- [Task instructions]: In the records that follow, find the line containing "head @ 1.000" and the line containing "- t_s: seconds", then transcribe both and every line between them exactly, omitting pictures.

- [Information supplied]:

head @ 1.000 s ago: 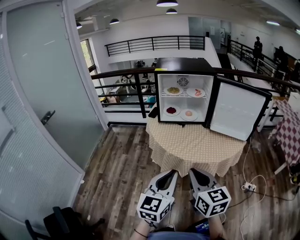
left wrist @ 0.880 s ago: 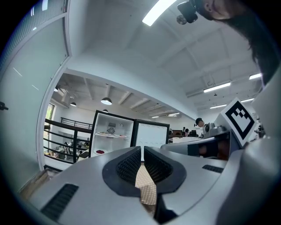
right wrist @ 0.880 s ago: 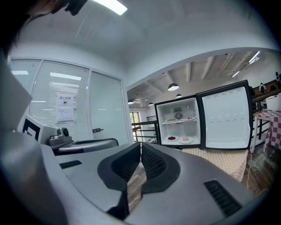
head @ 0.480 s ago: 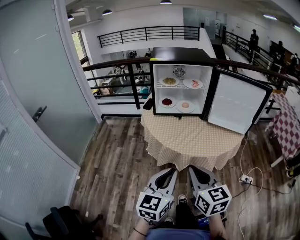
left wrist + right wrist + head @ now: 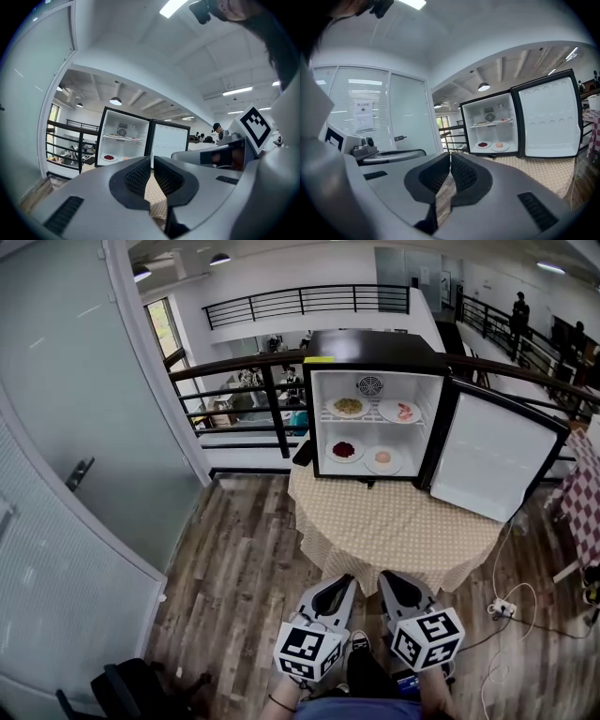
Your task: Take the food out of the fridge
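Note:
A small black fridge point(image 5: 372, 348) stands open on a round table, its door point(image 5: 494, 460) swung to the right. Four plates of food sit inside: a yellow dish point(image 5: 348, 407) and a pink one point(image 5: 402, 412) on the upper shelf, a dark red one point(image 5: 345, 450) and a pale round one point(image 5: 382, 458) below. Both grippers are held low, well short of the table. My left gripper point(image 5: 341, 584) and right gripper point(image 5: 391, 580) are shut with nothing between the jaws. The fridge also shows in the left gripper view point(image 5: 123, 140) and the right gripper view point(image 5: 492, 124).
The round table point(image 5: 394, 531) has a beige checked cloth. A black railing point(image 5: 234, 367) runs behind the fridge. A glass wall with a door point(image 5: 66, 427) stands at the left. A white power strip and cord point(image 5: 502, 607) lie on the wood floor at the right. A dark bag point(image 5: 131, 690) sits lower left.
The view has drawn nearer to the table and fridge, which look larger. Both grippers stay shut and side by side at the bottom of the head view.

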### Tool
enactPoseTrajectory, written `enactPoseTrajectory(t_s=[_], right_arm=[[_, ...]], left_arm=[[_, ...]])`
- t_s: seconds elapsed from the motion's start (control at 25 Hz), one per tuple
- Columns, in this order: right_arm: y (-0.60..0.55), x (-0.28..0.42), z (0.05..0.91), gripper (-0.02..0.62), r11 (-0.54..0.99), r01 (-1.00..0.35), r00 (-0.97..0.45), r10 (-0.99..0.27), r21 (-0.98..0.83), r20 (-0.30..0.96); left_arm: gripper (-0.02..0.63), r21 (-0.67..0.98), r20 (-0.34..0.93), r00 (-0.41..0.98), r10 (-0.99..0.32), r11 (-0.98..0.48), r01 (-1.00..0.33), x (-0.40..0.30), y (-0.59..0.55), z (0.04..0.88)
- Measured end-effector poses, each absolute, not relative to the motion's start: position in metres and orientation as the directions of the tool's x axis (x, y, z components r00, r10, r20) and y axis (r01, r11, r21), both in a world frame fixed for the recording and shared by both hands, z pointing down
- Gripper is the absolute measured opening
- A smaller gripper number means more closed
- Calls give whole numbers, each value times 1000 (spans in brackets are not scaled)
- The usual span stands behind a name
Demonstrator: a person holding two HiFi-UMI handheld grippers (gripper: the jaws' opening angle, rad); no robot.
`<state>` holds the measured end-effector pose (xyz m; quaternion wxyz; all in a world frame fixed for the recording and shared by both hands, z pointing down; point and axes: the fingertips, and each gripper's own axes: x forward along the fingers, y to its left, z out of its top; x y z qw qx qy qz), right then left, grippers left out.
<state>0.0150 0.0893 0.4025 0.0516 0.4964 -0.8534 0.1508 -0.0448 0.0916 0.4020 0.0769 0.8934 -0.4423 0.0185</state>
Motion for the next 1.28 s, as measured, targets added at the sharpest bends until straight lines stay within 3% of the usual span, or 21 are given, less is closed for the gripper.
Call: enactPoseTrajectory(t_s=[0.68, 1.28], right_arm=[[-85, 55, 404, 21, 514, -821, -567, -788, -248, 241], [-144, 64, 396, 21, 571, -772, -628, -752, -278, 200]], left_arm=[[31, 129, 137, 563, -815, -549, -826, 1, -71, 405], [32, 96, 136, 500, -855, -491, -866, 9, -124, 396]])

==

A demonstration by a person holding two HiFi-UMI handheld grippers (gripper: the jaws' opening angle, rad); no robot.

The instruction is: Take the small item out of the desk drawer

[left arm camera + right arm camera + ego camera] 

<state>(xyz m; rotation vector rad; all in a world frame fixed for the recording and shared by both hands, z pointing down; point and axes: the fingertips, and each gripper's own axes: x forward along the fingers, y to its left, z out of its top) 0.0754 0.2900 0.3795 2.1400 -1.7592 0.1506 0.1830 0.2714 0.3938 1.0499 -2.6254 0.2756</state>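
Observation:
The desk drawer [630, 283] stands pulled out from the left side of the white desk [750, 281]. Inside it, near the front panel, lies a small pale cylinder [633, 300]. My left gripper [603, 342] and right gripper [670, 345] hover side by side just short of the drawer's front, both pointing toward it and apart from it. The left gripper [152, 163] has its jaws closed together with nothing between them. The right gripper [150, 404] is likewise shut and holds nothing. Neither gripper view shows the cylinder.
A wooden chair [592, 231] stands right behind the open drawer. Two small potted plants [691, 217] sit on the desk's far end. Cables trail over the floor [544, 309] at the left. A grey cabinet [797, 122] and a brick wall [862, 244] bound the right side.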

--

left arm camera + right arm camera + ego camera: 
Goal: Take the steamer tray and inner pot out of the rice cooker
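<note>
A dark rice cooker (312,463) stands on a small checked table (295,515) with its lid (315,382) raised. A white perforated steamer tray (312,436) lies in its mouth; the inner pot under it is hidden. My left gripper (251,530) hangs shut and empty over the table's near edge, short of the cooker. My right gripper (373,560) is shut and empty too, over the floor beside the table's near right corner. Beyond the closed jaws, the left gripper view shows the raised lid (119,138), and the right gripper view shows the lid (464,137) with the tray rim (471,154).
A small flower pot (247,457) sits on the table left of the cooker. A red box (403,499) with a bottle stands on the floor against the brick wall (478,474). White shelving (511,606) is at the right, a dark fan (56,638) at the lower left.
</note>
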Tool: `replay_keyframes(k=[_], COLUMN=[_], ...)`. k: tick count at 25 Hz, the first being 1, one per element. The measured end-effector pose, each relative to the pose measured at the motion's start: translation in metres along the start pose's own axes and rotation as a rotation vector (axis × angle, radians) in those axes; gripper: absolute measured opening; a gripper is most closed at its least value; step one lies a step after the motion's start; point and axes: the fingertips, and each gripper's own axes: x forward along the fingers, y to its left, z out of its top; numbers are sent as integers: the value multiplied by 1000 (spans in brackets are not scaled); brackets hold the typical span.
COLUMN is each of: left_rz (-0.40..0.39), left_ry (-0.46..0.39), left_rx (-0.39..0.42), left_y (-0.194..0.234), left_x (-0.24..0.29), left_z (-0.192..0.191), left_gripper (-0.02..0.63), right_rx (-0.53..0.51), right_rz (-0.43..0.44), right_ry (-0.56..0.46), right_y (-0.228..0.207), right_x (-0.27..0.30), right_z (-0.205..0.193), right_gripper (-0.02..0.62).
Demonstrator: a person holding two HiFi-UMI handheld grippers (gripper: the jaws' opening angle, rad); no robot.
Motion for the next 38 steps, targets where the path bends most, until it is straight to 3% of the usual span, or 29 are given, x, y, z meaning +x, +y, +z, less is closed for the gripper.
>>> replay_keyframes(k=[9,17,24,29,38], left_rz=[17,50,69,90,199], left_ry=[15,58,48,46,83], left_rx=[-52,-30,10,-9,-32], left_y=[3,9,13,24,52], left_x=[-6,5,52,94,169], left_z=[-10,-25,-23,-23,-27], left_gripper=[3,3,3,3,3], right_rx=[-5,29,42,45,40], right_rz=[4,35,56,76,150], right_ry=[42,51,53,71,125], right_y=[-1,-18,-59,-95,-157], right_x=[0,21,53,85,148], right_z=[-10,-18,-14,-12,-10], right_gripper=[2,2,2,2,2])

- [Task solution]:
head @ 1.000 s ago: 
left wrist @ 0.880 s ago: 
right wrist @ 0.880 s ago: 
head @ 0.480 s ago: 
left wrist + right wrist + head @ now: 
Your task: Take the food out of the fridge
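Note:
A small black fridge point(image 5: 372, 348) stands open on a round table, its door point(image 5: 494, 460) swung to the right. Four plates of food sit inside: a yellow dish point(image 5: 348, 407) and a pink one point(image 5: 402, 412) on the upper shelf, a dark red one point(image 5: 345, 450) and a pale round one point(image 5: 382, 458) below. Both grippers are held low, well short of the table. My left gripper point(image 5: 341, 584) and right gripper point(image 5: 391, 580) are shut with nothing between the jaws. The fridge also shows in the left gripper view point(image 5: 123, 140) and the right gripper view point(image 5: 492, 124).
The round table point(image 5: 394, 531) has a beige checked cloth. A black railing point(image 5: 234, 367) runs behind the fridge. A glass wall with a door point(image 5: 66, 427) stands at the left. A white power strip and cord point(image 5: 502, 607) lie on the wood floor at the right. A dark bag point(image 5: 131, 690) sits lower left.
The view has drawn nearer to the table and fridge, which look larger. Both grippers stay shut and side by side at the bottom of the head view.
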
### Tool
enactPoseTrajectory, written `enactPoseTrajectory(t_s=[_], right_arm=[[_, ...]], left_arm=[[_, ...]])`
- t_s: seconds elapsed from the motion's start (control at 25 Hz), one per tuple

That finishes the exercise, with nothing more to add.